Ok, I know this has been done to death but a couple of quick questions. Do all LED lights need a resistor? When does/doesn't an LED need one? 
Maybe there is a link to this answer?


----------



## gunrunnerjohn (Nov 10, 2010)

All LED's need either a precise voltage or current limiting of some type. Typically, the current limiting is a resistor for most uses.


----------



## wvgca (Jan 21, 2013)

most do, but not all leds, and not necessarily in all cases .... depends on the leds working voltage, 'most' are in the 2v to 3.2v range, so if your supply is higher voltage then you will need a resistor, and some leds have a built in resistor already, but those are few..
an old school easy formula is supply voltage minus working voltage mutliplied by 50 ... equals resistor value in ohms, and will give a bright light, increasing the resistor value will give a dimmer , more realistic light that usually looks better and the led will last noticeably longer ..


----------



## DonR (Oct 18, 2012)

Yes, most LEDs do need a current limiting device as per GRJ.
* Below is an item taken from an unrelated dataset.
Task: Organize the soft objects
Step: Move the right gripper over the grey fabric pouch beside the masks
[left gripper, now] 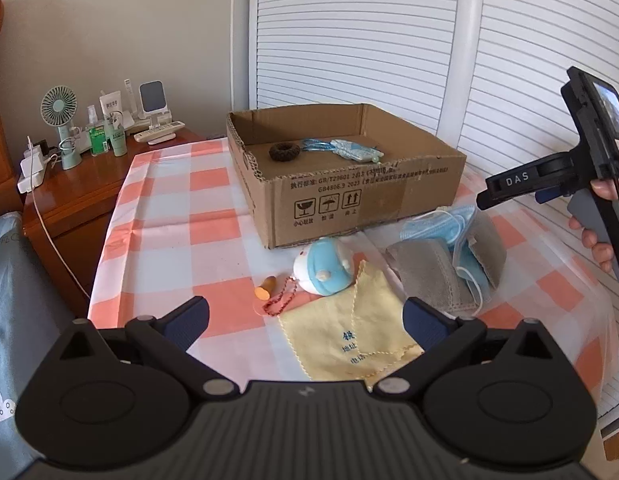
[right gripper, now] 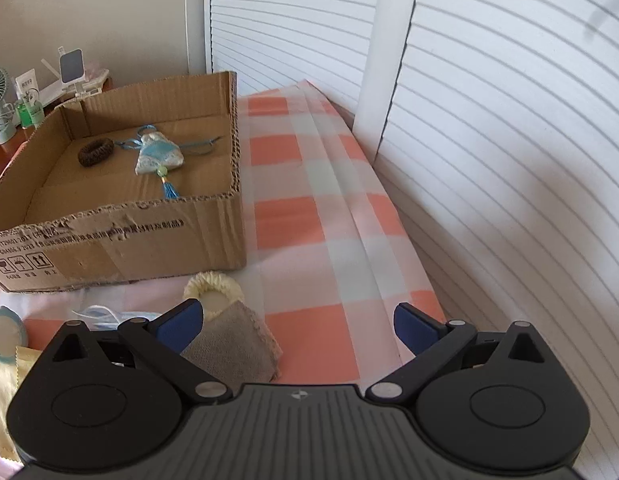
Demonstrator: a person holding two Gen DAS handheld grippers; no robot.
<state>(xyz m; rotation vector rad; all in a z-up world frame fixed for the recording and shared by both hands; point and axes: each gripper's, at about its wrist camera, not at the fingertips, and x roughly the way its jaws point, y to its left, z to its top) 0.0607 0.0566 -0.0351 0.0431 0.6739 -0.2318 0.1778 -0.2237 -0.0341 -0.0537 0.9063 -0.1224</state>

But if you have several, in a panel for example, you can use
one resistor in the lead from your power supply. It's not
necessary to have a resistor for each LED in such a situation.
You could use similar wiring to connect several LEDs to
light a building also.

The point is, you want to match the source voltage to that
of the LED. Most source voltage we use in model railroading
will be around 12 to 14 volts. You would typically use a 470
to 1,000 ohm resistor depending on how bright you want
the LEDs.

The Strip LEDs that many of us use for lighting passenger cars
and buildings have a built in resistor that serves 3 LEDs. They
do not require an external resistor if connected to 12 V dc.

Don


----------



## Hamish (Apr 3, 2015)

Thanks for the replies, so I have been given some red, green and clear led's and dont know any data how do I know if I need to fit a resistor?


----------



## T-Man (May 16, 2008)

Use the resistance to your advantage. If you are doing signals with different colors you may want to vary resistance to control brightness. That way you can have different colors with adjusted brightness to match. For 12 volts DC range 330 to 1000 ohms is ballpark. Higher is safe but lower is more apt to burn out over time. 330 is low depending if track voltage is used. In some cases it may be fatal to the LED. It all depends on how it is used. Bread boards are great to test circuits out. You can try 5 red LEDs and use 470 and step the resistance to 1000 with each LED and then compare the difference.

Going back I guess Don hit all the important points


----------



## T-Man (May 16, 2008)

I use a 3 volt slim battery to check LEDs The clears could be red or yellow. It comes in handy to check the polarity and ensure the LED works.


----------



## gunrunnerjohn (Nov 10, 2010)

My "test set" for LED's is a bench supply with a 1K resistor. I know that at 10 volts on the supply, there's no way to supply excessive current to the LED.

When you get to picking resistors to control intensity, you'll probably notice that different colored LEDs need different current levels to have similar brightness. My experience is that red are generally pretty bright on fairly low current, but green needs a bit more to match them most times.


----------